What you are asked to do:
Copy out every line of the records in which "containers" can be found.

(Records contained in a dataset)

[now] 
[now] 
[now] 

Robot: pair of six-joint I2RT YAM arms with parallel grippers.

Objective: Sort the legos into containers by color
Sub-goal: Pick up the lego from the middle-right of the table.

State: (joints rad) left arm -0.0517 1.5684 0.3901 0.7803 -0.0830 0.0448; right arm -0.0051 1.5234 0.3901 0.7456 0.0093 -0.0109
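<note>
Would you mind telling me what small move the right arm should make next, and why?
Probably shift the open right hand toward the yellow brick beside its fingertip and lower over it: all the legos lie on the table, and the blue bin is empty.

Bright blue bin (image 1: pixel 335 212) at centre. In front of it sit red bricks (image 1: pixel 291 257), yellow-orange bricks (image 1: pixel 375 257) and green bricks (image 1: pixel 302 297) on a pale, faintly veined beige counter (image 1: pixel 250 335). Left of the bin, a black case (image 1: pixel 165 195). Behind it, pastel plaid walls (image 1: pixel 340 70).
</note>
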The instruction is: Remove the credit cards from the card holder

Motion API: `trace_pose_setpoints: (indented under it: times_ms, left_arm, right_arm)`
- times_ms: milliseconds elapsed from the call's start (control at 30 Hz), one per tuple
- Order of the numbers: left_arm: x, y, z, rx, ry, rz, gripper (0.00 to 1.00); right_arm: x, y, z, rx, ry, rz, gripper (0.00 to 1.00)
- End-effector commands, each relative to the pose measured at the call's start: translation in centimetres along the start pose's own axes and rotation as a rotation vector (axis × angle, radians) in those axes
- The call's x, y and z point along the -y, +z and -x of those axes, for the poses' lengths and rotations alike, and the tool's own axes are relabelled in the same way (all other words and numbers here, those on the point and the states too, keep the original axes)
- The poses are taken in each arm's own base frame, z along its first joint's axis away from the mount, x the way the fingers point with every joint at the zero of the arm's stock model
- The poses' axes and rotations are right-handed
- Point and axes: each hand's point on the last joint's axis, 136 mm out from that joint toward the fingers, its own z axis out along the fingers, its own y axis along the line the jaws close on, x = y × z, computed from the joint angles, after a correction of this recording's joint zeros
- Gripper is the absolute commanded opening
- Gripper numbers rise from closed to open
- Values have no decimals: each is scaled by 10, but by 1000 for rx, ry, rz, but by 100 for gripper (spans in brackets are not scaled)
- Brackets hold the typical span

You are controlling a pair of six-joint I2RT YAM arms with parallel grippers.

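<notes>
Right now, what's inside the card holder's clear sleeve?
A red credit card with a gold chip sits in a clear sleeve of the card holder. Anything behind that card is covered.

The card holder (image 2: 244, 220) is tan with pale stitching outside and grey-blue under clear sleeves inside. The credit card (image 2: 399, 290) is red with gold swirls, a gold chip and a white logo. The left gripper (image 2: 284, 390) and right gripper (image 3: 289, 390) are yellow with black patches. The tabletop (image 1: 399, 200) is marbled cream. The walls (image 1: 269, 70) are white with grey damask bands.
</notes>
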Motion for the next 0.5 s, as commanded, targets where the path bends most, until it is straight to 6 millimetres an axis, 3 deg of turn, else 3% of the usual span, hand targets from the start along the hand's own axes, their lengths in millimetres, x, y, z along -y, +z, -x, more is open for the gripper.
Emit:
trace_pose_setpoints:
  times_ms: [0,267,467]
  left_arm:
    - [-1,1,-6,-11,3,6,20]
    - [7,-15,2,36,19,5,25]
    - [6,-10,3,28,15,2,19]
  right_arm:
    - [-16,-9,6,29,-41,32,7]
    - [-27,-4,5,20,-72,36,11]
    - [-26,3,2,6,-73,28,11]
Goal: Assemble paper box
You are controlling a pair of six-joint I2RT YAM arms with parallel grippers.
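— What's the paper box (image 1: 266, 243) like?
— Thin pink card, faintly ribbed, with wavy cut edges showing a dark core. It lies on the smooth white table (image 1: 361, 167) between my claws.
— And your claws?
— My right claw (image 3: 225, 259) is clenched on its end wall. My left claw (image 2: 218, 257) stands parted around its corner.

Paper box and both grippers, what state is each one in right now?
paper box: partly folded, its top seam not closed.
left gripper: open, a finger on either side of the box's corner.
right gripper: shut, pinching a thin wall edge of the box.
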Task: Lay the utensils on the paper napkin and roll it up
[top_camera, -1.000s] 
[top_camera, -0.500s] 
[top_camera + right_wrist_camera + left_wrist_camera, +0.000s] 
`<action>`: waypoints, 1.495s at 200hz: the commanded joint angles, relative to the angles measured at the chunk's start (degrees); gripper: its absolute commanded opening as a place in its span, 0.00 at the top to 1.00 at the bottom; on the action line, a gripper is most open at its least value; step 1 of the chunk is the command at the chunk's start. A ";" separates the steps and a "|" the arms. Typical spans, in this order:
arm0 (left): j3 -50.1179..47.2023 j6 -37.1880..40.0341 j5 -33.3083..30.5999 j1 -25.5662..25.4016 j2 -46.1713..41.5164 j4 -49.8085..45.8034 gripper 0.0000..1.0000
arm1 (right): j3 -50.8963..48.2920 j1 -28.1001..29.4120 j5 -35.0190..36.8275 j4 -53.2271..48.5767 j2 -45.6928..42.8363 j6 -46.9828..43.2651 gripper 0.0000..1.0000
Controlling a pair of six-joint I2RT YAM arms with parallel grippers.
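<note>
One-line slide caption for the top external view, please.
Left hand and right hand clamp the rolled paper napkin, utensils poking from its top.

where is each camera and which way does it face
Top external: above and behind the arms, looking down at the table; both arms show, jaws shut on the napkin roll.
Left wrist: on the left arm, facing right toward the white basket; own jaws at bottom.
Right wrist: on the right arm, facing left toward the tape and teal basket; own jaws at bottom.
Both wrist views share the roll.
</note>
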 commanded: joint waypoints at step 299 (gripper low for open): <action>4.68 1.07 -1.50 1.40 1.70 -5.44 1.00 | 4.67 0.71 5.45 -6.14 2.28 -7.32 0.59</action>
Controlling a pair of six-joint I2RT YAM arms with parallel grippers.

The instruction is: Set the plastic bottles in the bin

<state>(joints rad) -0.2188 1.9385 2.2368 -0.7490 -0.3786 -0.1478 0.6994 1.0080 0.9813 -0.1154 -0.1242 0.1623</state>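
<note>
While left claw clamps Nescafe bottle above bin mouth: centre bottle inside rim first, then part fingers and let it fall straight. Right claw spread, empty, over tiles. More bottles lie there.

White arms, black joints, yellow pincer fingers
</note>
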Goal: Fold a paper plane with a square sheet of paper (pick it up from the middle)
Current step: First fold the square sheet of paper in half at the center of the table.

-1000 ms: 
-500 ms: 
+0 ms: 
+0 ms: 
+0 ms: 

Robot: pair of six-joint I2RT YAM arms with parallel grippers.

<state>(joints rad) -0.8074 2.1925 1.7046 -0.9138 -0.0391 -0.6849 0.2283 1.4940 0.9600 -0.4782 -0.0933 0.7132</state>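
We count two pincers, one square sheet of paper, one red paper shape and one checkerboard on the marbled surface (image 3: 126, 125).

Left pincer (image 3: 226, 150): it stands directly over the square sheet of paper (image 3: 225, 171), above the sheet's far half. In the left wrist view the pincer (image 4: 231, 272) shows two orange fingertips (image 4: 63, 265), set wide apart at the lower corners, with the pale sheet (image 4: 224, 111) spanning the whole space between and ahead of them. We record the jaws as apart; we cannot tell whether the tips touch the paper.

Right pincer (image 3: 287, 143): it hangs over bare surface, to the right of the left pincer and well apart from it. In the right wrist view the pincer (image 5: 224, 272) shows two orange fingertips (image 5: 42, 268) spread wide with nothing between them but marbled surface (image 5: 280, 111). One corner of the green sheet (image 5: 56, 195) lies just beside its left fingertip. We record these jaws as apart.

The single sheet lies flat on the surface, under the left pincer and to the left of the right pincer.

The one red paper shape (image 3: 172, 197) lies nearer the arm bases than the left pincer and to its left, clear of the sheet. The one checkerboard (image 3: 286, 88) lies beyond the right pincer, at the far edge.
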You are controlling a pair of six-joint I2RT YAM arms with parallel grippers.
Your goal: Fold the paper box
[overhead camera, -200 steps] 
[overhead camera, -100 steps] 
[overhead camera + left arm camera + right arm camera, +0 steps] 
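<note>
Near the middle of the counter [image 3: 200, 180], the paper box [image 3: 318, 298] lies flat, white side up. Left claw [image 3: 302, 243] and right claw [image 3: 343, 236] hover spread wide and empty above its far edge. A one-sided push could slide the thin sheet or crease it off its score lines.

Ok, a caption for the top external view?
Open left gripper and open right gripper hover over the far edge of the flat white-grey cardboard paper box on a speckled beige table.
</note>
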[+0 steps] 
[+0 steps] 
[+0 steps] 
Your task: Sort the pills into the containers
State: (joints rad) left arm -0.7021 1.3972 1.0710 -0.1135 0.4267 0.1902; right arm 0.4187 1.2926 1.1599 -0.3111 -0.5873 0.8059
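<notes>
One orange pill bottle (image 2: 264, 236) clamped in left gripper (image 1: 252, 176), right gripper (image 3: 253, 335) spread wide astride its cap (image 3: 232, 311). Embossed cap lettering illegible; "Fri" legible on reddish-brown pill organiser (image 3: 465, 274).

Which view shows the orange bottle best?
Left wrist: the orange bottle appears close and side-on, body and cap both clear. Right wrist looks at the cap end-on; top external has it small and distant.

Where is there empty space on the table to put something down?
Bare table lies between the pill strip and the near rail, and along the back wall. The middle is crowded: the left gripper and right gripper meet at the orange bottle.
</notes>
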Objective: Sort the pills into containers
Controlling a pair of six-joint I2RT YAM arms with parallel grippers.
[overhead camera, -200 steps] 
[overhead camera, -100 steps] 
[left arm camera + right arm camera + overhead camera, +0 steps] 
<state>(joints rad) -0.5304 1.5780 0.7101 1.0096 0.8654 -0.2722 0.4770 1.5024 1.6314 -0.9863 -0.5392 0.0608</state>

Your solution:
Objective: Sort the legos into containers by color
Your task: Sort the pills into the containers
Objective: Sort the pills into containers

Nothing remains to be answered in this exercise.